In January 2018, researchers from the School of Journalism (Phil Chamberlain and Sally Reardon) and the Department of Law (Marcus Keppel-Palmer and Tom Smith) supervised journalism students for a week of observations in Bristol Magistrates’ Court. It took three days before they spotted a news reporter. The students sat through more than 200 cases, with the vast majority going entirely unreported in mainstream media

It’s been a complaint for many years that criminal courts are not being covered sufficiently by reporters. It requires a particular skill set, and too many of today’s depleted newsrooms don’t have the resources to spare for such work. High-profile cases – such as the recent trial of Ben Stokes at Bristol Crown Court in August 2018 – still get attention; but the vast majority of people passing through Magistrates’ Courts do so anonymously. As a result, the public has little idea how, or indeed if, justice is being served fairly and effectively in their local area.

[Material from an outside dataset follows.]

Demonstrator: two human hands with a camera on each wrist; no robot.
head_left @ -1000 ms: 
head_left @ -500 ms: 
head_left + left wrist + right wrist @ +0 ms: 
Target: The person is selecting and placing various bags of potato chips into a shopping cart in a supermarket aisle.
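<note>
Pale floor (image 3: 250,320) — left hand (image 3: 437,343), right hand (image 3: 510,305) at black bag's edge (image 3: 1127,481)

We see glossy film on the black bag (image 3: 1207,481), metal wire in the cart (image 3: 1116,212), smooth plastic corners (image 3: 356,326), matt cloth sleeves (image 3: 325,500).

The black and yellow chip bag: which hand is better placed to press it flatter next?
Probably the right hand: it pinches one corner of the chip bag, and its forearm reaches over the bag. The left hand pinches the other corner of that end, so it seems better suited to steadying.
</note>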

In January 2018, the Society of Editors convened a seminar to consider the problem and launched a working group to consider solutions (see here). Meanwhile Her Majesty’s Courts and Tribunals Service has been making efforts to make courts more ‘open’ to the media. At the aforementioned seminar, a number of media executives said that if they had more resources, they would employ the journalists to do this vital job. They directed their anger at organisations such as Facebook and Google, who they accuse of profiting from their labour without putting any money back into the industry. John Whittingdale MP, the former chair of the House of Commons’ Culture Select Committee, has said this issue needs addressing. The National Union of Journalists has also highlighted the lack of court reporting. The consensus therefore appears to be that more coverage of court proceedings is ‘a good thing’.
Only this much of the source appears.